+++ Information shown +++

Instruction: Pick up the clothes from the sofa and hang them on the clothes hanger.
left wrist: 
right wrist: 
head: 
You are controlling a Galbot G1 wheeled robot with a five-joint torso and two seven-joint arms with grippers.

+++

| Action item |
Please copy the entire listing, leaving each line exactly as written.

| Exercise output |
Instruction: Pick up the clothes from the sofa and hang them on the clothes hanger.
left wrist: 
right wrist: 
head: 
You are controlling a Galbot G1 wheeled robot with a five-joint torso and two seven-joint arms with grippers.

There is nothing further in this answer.